Kenya may find it difficult to become a middle-income state if it fails to achieve higher economic growth rates necessary for the provision of quality social services and creation of jobs for its youth.
The economy, with the potential to be one of the strongest in sub-Saharan Africa, has been underperforming in recent years raising doubt about the country’s ability to achieve double-digit economic growth, shows a new assessment by the World Bank.
As a result of the slowed growth, other sub-Saharan African countries are catching up with Kenya. “Compared with its peers, Kenya is punching below its weight,” the World Bank says in a report analysing Kenya’s overall socio-economic performance.
The report, titled Achieving Shared Prosperity in Kenya, states that over the past decade, Kenya has been growing at a moderate four per cent per year.
“This is higher than in the 1980s and 1990s, but substantially lower than the growth experienced by its East African neighbours and sub-Saharan Africa as a whole, where growth has averaged five per cent per annum, and six per cent if South Africa is excluded.”
Economists have expressed concern that many African countries whose GDP per capita was below Kenya’s in 1980, including some East African Community member states, are rapidly catching up. For example, in 1990, Ethiopia’s GDP per capita was 28 per cent of Kenya’s, in 2011 it was 48 per cent.
Relative to Kenya’s GDP per capita, a number of countries grew their economies; Ethiopia (69 per cent), Ghana (71 per cent), Mozambique (104 per cent), Tanzania (46 per cent), Uganda (98 per cent), Malaysia (94 per cent), Thailand (82 per cent) and Vietnam (213 per cent).
“The growth has mainly been driven by consumption, while investments and exports have yet to be the major factors determining growth,” said Ganesh Rasagam, the lead private sector development specialist at the World Bank.
Over the past 10 years, services have driven growth while agriculture and industry have lagged behind. “A breakdown of the 3.9 per cent average growth over the past decade shows that services contributed 2.1 per cent, agriculture 1.1 per cent, and industry just 0.7 per cent,” says the World Bank report.
Agriculture, which has been the country’s economic growth engine since Independence, is showing signs of fatigue for various reasons ranging from poor policies to failure to adopt modern farming and production methods.
“Kenya’s share in the global export market has declined sharply in the past three decades,” Mr Rasagam said.
The economist said the country’s traditional exports namely coffee, tea and horticulture, which still accounts for 35 per cent of goods exports, are losing share in traditional markets in Europe and failing to penetrate potential emerging markets.

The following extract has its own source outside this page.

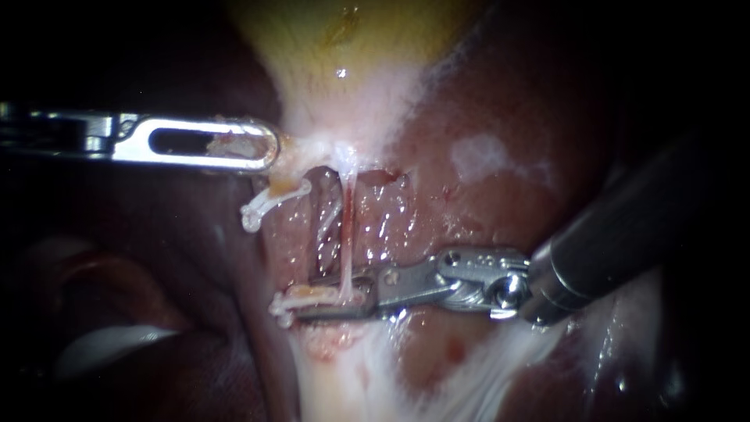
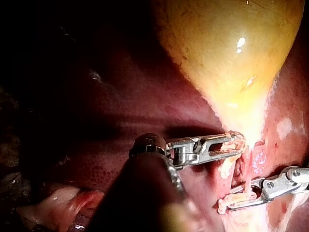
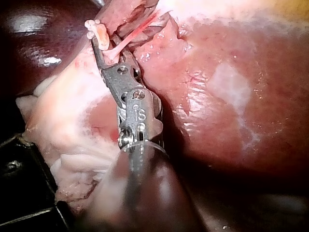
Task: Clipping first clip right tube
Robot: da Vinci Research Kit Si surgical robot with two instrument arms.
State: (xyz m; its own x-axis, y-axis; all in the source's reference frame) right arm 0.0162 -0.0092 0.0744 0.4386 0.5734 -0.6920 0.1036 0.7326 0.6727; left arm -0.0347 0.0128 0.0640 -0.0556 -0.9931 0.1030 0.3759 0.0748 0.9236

Ethiopia is fast becoming a large exporter of cut flowers, posing a threat to one of Kenya’s major sources of revenue. Ethiopia’s flower sector has become a $200 million cut flowers export business in the past 10 years.
Production of some of Kenya’s staple foods has also been on the decline, with maize being one of the worst hit. This year will not be any different as the Agriculture Ministry has already sounded the alarm over declining yields in some of the major crops.

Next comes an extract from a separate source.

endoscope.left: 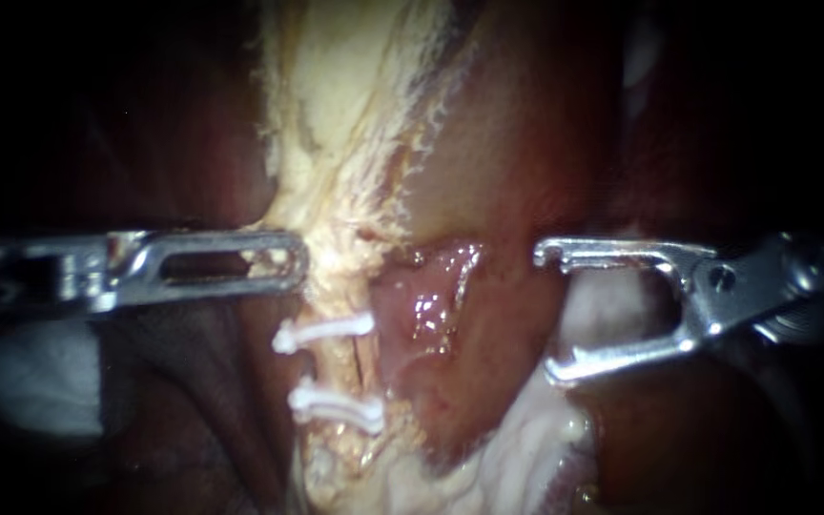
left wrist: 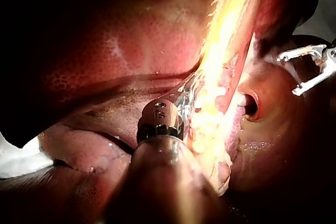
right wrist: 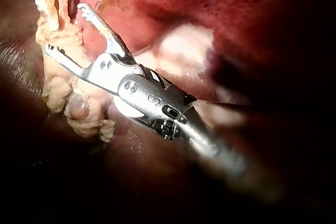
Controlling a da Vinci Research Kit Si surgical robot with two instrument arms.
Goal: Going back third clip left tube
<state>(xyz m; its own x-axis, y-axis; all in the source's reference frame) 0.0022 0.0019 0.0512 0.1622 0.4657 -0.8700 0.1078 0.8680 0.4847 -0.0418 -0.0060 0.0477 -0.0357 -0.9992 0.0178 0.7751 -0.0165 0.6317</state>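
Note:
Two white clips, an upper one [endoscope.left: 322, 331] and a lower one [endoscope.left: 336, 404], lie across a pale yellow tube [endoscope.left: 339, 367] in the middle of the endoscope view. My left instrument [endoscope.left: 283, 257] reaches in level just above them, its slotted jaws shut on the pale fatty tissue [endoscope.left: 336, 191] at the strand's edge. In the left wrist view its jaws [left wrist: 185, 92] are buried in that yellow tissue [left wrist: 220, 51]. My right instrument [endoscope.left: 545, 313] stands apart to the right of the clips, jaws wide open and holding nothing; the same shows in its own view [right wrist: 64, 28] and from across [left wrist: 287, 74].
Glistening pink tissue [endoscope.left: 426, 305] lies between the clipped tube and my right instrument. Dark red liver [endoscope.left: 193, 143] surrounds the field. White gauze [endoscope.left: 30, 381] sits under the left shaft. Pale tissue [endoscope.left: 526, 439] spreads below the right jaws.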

A report covering January to May reveals that the country will record low grain yields due to erratic weather and crop diseases. This means the country will have to rely on imports.
Another contradiction is that even though Kenya produces the best tea in the world, it is the most inefficient producer of sugar, with Kenyans paying triple the world prices. Diversification of exports could cushion the country from growing reliance on food imports.
A growing population, declining agricultural productivity and increased oil imports have further increased the country’s vulnerability to external price shocks in recent years.
“Implementation of laws in the public sector has not been good. We need to borrow the no-nonsense approach from Rwanda, which has succeeded in creating a conducive environment for business,” said Gituro Wainainah, the acting director general of Vision 2030, Kenya’s economic blueprint.
Despite the challenges, some economists are optimistic that the country will pull it off.
“We just got out of an election and we are putting up structures as per the Constitution. Once everything is in place, we will achieve higher growth rates than some of our neighbours,” said Prof Joseph Kieyah, the principal analyst at the Kenya Institute for Public Policy Research and Analysis (KIPPRA), the quasi-government think-tank.
Kenneth Kaniu, chief investment officer at Stanlib Kenya, links the faster economic growth of the neighbouring countries to recent discoveries of natural resources, mainly oil and gas.
“As a result of these discoveries, countries like Ethiopia, Tanzania and Uganda have attracted higher foreign direct investments because they have discovered natural resources at a faster rate than Kenya,” said Mr Kaniu.
“Our agriculture economy is still rain-fed, and until we embrace modern methods of farming, problems facing the sector will be difficult to solve,” he added.
Tanzania’s annual GDP growth rate has averaged seven per cent over the past five years, reaching an all-time high of 11.2 per cent in 2007.
According to the Uganda Bureau of Statistics, the country’s economy grew by 5.8 per cent in the financial year 2012/2013. Rwanda’s real GDP grew by 7.7 per cent in 2012, and is expected to grow by 6.6 per cent this year.